Cabazitaxel was weighed for each treatment and dissolved in ethanol. Treatment solutions were prepared first by mixing 1 volume of ethanolic stock solution and 1 volume of polysorbate 80, then by adding 18 volumes of glucose 5% in water.
Cabazitaxel was administered intravenously on days 5, 12 (or 13) after tumor implantation.
Cisplatin was formulated in NaCl 0.9%, pH 4.5. Cisplatin was administered intravenously on days 5, 12 (or 13) after tumor implantation, with a 15 min or a 24 h interval to cabazitaxel.
The results of the experiment are reported in Table 1.
Tumor doubling time was 2.5 days.
The following end points have been used:
Tumor growth inhibition was determined on day 20 post tumor implantation when the median tumor size in the control group was 1352 mg.
The tumors of treatment (T) and control (C) groups were measured when the median of control group reached approximately 750 to 1400 mg. The median tumor weight of each group was determined.
T/C (%)=Median tumor weight of the Treated/control×100
According to NCl standards, a T/C<42% is the minimal level to declare activity. A T/C <10% is considered to indicate high antitumor activity and is the level used by NCl to justify further development (Decision Network-2 level, DN-2).
log10 cell kill=(T−C)/[3.32×(tumor doubling time in days)]
(T meaning the median time of the treated mice to reach 750 mg and C the median time (17.6 days) of the control mice to reach the same size). No antitumor activity was declared for log cell kill <0.7, and the treatment was declared highly active for log cell kill 2.8
Toxicity for cabazitaxel alone was observed at a dose of 32.3 mg/kg/injection, with 6/6 drug-related deaths occurring from day 19 to day 24. The highest nontoxic dose (HNTD) for cabazitaxel, 20 mg/kg/inj (total injected dose=40 mg/kg), was found to be active with a log cell kill of 1.8. The lowest doses of 12.4 and 7.7 mg/kg/inj remained active with 1.4 and 1.3 log cell kill, respectively.
Toxicity for cisplatin alone was observed at a dose of 7 mg/kg/injection, with 2/6 drug-related deaths occurring on days 8 and 23, a 24.6% body weight loss being also observed at nadir on day 17, i.e. above the 20% threshold.

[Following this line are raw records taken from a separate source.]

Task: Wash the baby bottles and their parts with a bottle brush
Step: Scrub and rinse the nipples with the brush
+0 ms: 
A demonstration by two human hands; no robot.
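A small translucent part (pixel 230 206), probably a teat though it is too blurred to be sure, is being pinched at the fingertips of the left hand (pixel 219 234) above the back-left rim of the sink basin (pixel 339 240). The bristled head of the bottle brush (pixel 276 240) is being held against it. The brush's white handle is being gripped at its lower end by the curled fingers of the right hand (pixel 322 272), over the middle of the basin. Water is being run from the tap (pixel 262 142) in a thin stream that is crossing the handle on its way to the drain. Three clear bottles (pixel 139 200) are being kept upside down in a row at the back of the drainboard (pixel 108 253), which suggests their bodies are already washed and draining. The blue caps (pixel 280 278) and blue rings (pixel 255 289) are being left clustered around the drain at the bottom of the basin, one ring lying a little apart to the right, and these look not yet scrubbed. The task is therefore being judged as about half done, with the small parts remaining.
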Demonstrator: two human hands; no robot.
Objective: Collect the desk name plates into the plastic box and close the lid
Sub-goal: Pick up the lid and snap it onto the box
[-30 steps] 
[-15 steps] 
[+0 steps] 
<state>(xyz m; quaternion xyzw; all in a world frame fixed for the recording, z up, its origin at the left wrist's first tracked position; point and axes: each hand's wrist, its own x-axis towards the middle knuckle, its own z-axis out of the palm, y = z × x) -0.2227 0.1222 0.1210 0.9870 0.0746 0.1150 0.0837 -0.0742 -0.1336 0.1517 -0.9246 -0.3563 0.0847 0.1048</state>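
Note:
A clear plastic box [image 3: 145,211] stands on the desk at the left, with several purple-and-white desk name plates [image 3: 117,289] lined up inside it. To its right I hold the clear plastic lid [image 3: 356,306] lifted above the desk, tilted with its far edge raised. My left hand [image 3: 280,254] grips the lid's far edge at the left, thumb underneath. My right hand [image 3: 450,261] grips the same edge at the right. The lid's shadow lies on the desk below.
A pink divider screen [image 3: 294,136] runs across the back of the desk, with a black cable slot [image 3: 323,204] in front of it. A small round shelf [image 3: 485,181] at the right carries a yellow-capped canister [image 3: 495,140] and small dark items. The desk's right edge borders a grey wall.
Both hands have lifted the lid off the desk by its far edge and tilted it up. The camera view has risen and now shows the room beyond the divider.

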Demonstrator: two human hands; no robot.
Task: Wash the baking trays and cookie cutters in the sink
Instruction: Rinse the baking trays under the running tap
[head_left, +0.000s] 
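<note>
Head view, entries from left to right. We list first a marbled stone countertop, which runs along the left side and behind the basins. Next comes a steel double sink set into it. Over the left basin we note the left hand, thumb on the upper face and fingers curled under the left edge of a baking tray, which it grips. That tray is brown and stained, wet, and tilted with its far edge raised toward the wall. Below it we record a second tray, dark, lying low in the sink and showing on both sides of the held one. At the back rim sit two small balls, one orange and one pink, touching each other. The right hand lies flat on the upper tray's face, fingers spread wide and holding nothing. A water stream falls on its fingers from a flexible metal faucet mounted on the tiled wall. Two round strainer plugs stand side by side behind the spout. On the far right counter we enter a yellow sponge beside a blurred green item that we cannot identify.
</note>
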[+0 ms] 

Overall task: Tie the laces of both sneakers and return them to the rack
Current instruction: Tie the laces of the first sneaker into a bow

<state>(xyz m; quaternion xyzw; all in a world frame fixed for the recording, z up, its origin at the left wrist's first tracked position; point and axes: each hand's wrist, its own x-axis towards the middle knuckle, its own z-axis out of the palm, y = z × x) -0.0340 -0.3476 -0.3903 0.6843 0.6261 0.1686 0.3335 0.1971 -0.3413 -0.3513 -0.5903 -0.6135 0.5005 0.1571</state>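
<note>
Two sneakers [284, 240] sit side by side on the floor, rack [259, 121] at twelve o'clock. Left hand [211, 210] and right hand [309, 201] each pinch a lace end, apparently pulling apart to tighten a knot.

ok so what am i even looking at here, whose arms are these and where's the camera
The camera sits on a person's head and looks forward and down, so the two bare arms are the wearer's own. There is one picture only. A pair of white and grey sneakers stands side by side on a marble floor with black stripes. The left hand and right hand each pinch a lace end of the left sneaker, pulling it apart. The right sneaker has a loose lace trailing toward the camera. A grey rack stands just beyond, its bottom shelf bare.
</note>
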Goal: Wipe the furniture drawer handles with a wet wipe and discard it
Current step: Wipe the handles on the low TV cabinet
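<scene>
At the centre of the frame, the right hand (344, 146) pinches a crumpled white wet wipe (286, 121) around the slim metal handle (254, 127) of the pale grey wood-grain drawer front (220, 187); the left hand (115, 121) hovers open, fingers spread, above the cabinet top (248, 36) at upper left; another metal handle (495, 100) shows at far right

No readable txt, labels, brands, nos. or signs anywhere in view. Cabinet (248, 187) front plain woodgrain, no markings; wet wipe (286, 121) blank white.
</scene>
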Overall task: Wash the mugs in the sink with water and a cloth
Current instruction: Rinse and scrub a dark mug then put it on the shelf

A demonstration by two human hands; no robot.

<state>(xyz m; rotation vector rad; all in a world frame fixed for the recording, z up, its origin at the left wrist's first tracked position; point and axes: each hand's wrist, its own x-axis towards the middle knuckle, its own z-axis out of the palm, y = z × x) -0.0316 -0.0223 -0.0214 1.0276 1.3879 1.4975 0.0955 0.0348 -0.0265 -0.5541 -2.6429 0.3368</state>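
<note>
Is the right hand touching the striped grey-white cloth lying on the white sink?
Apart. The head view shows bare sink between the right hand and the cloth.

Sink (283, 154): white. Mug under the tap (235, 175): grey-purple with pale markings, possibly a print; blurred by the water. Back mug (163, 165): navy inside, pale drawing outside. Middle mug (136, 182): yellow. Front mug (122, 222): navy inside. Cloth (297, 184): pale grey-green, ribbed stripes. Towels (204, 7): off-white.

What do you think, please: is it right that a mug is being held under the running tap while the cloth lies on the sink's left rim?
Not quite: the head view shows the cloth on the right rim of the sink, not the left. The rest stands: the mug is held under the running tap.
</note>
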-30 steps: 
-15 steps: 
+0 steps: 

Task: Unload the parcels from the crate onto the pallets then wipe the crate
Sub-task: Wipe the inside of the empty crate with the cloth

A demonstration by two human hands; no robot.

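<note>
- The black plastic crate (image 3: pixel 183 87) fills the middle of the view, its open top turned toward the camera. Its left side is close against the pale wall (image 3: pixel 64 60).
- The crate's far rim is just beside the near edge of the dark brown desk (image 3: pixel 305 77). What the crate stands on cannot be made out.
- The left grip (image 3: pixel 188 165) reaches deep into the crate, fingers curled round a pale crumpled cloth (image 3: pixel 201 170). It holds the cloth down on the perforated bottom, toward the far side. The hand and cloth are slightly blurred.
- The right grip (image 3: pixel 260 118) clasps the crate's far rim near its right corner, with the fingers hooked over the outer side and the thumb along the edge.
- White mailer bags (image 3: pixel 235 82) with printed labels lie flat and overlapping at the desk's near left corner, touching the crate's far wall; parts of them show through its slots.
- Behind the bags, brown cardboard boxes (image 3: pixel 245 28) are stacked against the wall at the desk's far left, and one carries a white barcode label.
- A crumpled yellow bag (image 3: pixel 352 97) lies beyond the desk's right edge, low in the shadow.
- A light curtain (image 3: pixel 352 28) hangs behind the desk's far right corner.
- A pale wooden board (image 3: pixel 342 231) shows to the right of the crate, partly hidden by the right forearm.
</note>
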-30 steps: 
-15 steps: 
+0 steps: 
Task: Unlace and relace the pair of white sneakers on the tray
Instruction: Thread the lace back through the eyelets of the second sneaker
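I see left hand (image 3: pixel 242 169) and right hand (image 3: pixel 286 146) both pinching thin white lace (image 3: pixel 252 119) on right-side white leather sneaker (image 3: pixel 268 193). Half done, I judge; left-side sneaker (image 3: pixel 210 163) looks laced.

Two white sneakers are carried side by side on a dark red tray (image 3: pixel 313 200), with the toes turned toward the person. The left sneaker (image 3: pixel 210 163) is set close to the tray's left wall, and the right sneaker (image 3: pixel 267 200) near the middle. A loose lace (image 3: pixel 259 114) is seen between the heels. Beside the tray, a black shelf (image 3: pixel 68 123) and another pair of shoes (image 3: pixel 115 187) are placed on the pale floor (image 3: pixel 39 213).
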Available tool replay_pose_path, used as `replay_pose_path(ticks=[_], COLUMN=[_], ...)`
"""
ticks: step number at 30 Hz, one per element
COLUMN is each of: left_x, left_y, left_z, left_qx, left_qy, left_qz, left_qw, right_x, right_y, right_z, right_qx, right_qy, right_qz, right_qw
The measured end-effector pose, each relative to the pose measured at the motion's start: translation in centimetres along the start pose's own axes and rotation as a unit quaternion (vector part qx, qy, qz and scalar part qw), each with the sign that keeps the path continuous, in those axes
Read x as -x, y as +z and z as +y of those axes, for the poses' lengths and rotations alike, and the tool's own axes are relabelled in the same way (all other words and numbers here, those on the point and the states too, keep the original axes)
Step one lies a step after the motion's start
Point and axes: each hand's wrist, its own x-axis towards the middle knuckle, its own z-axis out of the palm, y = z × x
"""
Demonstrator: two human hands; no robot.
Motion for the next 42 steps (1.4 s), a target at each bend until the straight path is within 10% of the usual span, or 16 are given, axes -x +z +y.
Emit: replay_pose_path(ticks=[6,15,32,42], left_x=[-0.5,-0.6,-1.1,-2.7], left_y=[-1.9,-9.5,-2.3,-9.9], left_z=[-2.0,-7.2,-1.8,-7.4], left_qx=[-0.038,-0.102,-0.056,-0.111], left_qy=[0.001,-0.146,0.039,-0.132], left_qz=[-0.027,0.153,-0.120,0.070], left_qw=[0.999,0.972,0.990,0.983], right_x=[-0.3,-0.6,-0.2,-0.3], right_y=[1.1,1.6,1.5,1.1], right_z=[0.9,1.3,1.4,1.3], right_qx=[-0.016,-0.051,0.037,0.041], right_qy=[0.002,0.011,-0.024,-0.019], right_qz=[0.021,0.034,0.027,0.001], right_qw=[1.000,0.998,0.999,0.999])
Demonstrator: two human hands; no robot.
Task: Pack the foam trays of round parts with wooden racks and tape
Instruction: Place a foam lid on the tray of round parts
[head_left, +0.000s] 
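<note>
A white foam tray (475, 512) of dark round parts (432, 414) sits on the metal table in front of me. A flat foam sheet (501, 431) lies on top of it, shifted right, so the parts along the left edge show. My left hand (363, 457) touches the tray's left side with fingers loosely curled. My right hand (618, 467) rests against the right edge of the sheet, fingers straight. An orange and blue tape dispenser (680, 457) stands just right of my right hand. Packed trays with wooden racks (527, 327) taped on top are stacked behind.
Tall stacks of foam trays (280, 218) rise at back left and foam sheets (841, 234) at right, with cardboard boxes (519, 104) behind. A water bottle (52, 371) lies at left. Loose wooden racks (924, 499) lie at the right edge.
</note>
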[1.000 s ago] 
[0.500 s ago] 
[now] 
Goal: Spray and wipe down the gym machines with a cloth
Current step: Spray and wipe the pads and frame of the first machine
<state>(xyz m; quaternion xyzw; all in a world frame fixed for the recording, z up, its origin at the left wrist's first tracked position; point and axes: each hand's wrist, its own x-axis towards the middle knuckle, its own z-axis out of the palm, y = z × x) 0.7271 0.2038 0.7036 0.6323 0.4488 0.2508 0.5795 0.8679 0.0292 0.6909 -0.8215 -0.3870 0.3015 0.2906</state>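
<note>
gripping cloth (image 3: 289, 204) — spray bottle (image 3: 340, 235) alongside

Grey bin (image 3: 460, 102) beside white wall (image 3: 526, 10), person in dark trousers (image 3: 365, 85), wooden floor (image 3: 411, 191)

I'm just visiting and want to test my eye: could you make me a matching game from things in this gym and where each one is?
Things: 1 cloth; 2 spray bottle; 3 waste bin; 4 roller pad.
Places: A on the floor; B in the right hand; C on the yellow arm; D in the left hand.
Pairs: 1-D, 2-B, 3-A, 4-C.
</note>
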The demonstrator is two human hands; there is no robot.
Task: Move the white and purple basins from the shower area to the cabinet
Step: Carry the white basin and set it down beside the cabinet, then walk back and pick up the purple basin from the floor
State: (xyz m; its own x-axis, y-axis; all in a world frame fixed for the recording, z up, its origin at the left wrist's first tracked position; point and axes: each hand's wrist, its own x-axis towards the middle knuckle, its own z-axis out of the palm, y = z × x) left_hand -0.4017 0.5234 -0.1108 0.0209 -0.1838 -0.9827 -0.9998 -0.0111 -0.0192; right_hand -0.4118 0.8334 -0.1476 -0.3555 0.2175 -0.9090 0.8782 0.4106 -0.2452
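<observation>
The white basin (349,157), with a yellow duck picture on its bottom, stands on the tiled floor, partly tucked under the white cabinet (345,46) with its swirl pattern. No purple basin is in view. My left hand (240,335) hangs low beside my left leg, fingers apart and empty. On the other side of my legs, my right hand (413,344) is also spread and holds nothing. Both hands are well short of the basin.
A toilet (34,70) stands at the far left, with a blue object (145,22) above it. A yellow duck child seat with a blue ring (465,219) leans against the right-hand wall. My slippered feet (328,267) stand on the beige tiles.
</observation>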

The HNTD for cisplatin, 4.3 mg/kg/inj (total injected dose=8.6 mg/kg), was found to be active with a log cell kill of 2.7. The lowest dose 2.7 mg/kg/inj remained active with 1.8 log cell kill.
Using a 15 min interval between administrations of the 2 agents, the combination of cisplatin at 3.5 mg/kg/inj with cabazitaxel at 10 mg/kg/inj was declared toxic, with 19.5% body weight loss at nadir on day 20. The dose of 2.8 mg/kg/inj of cisplatin combined with 8 mg/kg/inj of cabazitaxel was considered to be the HNTD. Remarkably, this dose was found highly active with 4.6 log cell kill, clearly far more active than the activity of each agent administered alone. Likewise, a greater antitumor activity was also observed at the dose below the HNTD (2.1 mg/kg/inj of cisplatin with 6 mg/kg/inj of cabazitaxel) with 3.6 log cell kill.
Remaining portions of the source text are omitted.